**Work request:** Only one stretch of the records below should be repeated. It starts with the line containing "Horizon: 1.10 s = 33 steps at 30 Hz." and goes on through the line containing "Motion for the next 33", exactly as written.

Stored items from a collection
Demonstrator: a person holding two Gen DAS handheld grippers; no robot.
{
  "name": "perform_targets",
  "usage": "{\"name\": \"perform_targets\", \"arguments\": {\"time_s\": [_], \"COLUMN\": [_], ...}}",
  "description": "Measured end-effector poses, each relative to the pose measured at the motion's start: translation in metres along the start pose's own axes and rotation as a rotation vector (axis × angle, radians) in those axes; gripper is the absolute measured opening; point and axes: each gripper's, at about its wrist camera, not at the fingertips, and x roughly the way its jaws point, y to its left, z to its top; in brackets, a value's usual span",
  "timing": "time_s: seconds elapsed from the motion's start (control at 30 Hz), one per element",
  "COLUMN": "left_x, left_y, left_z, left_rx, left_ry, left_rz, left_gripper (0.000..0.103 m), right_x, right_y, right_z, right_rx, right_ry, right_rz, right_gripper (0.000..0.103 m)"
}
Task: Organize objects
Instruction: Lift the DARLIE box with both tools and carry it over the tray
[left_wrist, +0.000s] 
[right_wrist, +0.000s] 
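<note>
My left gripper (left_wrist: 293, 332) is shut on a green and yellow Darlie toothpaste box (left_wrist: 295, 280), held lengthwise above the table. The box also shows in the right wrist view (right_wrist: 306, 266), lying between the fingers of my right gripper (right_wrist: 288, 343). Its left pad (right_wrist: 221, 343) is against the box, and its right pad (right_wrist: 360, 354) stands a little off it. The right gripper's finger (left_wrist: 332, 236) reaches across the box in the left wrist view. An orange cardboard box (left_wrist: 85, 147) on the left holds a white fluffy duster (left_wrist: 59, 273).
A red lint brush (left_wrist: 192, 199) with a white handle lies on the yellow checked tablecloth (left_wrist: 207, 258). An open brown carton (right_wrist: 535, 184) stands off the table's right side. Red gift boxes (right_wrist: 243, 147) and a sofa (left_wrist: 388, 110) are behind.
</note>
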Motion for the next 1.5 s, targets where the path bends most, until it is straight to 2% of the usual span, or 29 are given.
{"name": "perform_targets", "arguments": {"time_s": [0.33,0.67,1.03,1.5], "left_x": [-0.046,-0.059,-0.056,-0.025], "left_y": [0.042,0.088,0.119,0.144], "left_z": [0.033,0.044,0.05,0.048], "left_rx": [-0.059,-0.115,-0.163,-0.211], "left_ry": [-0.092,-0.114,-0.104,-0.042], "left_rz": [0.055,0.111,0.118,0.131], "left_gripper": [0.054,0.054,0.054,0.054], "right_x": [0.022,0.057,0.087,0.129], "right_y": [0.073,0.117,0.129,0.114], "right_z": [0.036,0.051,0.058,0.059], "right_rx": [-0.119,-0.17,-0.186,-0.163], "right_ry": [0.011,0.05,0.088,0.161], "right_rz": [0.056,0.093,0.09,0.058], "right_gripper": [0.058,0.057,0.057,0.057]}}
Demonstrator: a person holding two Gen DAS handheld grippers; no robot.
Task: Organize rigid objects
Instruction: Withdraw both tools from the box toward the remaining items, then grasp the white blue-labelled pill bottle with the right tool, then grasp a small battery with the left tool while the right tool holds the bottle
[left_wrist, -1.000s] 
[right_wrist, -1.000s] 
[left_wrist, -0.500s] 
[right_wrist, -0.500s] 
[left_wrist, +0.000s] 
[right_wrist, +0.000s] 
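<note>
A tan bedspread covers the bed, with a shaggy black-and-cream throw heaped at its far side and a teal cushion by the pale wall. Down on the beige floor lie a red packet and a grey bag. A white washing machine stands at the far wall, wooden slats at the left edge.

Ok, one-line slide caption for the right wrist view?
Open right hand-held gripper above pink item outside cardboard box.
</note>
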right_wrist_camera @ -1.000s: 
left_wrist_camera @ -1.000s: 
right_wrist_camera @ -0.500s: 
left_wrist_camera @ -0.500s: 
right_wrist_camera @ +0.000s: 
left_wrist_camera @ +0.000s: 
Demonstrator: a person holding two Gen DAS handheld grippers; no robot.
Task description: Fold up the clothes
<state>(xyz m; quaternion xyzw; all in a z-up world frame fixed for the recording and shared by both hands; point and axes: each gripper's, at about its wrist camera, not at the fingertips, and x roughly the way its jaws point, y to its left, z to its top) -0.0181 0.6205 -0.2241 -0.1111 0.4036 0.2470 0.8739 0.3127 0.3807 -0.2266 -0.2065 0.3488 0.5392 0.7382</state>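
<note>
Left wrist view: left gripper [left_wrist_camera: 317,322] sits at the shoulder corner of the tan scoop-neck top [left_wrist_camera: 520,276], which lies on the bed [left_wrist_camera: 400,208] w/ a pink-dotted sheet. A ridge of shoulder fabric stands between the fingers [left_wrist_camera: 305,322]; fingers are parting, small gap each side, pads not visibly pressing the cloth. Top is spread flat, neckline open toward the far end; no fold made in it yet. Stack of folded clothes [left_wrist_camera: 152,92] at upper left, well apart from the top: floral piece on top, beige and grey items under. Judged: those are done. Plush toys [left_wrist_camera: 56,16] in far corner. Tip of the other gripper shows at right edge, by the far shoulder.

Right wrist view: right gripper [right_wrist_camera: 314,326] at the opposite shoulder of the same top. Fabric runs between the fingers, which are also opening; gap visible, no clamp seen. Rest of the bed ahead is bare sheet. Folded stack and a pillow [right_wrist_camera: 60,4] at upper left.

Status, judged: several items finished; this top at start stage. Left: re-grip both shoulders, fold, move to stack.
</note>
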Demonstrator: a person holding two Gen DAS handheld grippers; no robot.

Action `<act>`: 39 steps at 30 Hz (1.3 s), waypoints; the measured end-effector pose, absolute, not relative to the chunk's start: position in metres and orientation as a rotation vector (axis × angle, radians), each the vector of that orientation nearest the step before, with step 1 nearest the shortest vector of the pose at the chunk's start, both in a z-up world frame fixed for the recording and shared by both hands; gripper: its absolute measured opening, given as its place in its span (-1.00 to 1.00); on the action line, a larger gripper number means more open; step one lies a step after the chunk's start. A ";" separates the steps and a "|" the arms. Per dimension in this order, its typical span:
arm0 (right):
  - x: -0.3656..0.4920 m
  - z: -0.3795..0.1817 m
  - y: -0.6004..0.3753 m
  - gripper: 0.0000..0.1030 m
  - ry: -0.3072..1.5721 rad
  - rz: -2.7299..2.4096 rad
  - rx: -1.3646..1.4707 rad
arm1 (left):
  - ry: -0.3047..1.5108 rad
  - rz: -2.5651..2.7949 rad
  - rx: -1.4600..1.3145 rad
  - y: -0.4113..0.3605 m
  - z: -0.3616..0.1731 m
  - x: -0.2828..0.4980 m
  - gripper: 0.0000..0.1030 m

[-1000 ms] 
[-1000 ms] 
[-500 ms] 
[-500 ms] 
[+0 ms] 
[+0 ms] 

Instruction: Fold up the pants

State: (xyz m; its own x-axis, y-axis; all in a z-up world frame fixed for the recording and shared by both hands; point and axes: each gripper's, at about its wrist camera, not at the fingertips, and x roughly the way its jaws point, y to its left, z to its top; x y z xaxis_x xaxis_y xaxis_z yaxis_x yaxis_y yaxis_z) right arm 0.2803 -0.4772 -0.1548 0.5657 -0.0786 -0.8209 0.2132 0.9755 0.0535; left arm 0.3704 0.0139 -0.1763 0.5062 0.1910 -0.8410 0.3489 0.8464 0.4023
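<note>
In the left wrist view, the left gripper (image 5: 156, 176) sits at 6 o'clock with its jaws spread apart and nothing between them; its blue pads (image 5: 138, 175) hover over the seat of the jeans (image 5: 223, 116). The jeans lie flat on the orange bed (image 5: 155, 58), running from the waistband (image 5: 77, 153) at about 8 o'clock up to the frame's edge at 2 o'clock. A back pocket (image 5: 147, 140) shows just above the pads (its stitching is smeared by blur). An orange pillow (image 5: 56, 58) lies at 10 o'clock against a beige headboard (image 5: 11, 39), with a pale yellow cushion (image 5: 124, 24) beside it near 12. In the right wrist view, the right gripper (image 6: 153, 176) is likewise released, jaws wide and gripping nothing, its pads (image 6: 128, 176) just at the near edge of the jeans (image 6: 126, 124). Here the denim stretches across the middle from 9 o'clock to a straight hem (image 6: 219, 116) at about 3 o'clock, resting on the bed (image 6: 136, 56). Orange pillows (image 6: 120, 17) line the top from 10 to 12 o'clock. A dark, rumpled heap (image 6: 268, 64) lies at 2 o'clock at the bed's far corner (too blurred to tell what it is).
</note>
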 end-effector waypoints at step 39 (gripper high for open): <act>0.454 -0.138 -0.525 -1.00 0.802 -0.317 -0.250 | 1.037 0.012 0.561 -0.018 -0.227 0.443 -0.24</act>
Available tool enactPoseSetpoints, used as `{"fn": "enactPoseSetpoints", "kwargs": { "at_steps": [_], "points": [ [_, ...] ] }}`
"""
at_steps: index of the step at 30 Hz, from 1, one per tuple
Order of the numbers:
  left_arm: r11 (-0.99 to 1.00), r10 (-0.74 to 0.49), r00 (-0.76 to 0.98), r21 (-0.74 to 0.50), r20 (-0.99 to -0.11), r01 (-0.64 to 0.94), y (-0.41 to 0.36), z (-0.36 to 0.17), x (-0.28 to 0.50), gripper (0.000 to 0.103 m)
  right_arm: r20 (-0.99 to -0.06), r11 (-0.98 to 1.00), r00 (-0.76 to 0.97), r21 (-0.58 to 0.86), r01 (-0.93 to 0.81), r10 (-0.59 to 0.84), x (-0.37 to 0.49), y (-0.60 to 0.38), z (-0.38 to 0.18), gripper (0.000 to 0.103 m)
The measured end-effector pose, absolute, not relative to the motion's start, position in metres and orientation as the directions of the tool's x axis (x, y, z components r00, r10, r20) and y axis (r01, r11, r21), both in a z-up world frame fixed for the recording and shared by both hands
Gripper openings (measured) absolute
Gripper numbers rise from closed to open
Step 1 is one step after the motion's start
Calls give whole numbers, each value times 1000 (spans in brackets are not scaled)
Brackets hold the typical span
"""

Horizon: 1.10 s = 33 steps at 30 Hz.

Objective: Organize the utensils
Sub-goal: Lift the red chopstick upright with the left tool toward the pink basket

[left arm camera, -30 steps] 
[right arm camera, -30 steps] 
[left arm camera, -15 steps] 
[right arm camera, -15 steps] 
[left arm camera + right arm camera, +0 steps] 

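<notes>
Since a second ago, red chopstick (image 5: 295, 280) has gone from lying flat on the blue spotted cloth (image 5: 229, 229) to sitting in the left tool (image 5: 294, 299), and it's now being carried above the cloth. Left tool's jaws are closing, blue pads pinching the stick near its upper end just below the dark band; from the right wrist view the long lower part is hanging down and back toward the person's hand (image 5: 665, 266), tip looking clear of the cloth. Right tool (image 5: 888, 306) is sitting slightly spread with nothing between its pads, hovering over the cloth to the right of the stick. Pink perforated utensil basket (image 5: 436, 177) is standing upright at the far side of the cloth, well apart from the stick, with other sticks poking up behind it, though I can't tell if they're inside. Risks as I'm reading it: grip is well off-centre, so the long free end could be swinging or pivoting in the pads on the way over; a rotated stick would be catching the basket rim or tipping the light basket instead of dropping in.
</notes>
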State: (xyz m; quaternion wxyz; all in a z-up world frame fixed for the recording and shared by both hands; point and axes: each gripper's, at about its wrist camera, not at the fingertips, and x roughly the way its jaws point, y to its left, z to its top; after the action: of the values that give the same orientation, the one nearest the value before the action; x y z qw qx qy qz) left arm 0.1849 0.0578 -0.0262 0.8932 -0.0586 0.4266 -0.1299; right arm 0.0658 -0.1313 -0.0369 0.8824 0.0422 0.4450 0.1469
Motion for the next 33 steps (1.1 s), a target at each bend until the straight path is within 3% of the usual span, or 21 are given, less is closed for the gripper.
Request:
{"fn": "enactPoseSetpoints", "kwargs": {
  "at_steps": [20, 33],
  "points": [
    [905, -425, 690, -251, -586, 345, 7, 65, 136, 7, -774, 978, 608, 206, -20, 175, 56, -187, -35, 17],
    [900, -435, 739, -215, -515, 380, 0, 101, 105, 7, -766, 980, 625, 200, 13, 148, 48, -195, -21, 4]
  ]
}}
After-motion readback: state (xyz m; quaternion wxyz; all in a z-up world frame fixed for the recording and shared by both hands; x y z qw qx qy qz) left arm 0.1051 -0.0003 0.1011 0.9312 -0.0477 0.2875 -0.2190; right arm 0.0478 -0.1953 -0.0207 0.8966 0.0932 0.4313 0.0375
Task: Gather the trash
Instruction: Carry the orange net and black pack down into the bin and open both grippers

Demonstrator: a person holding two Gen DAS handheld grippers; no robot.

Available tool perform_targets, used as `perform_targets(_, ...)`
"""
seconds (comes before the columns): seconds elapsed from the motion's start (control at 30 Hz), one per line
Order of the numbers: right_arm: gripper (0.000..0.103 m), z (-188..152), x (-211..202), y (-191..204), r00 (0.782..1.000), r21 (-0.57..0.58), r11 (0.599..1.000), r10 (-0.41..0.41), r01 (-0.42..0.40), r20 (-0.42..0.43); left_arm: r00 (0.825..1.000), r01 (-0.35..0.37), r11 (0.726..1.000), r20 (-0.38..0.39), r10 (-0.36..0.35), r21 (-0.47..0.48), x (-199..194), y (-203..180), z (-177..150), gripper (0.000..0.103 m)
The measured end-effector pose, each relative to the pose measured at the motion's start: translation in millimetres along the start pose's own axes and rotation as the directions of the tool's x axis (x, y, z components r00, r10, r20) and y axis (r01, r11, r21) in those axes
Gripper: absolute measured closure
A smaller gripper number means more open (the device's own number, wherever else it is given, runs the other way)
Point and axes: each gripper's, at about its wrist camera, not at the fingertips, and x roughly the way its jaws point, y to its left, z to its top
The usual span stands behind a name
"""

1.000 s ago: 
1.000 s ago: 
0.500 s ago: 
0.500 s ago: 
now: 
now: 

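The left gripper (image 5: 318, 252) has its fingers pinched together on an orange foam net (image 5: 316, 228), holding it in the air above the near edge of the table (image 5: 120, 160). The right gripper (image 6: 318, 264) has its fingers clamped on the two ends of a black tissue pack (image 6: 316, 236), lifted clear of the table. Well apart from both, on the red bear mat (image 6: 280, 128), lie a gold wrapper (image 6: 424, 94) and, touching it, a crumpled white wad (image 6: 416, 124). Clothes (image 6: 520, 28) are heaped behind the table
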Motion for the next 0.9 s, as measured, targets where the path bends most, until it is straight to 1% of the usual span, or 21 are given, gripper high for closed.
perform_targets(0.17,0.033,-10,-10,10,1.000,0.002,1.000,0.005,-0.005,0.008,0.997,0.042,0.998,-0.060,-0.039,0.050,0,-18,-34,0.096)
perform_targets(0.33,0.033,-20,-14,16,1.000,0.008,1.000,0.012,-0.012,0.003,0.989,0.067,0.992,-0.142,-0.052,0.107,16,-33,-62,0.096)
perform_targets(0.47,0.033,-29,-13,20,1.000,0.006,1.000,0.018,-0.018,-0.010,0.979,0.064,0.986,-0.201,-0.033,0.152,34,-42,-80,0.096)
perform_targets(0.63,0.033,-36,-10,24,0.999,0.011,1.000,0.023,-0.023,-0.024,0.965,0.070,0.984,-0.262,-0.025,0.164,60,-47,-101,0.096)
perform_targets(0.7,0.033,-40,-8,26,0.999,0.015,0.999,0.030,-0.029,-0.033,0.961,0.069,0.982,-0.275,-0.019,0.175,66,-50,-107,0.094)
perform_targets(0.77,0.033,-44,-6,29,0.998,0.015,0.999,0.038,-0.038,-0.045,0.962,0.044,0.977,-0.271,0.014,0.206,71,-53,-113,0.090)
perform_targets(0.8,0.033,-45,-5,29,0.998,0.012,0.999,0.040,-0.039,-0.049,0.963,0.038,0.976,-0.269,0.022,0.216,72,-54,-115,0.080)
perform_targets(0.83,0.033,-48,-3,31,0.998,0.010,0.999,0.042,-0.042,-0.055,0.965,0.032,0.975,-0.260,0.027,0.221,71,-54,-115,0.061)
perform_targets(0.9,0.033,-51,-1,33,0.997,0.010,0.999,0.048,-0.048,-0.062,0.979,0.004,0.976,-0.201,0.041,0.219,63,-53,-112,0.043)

**Exercise result:**
Horizon: 1.10 s = 33 steps at 30 Hz.

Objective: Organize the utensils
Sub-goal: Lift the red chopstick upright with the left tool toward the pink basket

[left arm camera, -30 steps] 
[right arm camera, -30 steps] 
[left arm camera, -15 steps] 
[right arm camera, -15 steps] 
[left arm camera + right arm camera, +0 steps] 

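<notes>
Since a second ago, red chopstick (image 5: 295, 280) has gone from lying flat on the blue spotted cloth (image 5: 229, 229) to sitting in the left tool (image 5: 294, 299), and it's now being carried above the cloth. Left tool's jaws are closing, blue pads pinching the stick near its upper end just below the dark band; from the right wrist view the long lower part is hanging down and back toward the person's hand (image 5: 665, 266), tip looking clear of the cloth. Right tool (image 5: 888, 306) is sitting slightly spread with nothing between its pads, hovering over the cloth to the right of the stick. Pink perforated utensil basket (image 5: 436, 177) is standing upright at the far side of the cloth, well apart from the stick, with other sticks poking up behind it, though I can't tell if they're inside. Risks as I'm reading it: grip is well off-centre, so the long free end could be swinging or pivoting in the pads on the way over; a rotated stick would be catching the basket rim or tipping the light basket instead of dropping in.
</notes>
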State: (xyz m; quaternion wxyz; all in a z-up world frame fixed for the recording and shared by both hands; point and axes: each gripper's, at about its wrist camera, not at the fingertips, and x roughly the way its jaws point, y to its left, z to its top; after the action: of the values that give the same orientation, the one nearest the value before the action; x y z qw qx qy qz) left arm 0.1849 0.0578 -0.0262 0.8932 -0.0586 0.4266 -0.1299; right arm 0.0658 -0.1313 -0.0369 0.8824 0.0422 0.4450 0.1469
Motion for the next 33 steps (1.1 s), a target at each bend until the straight path is within 3% of the usual span, or 21 are given, less is closed for the gripper.

There is nothing further in this answer.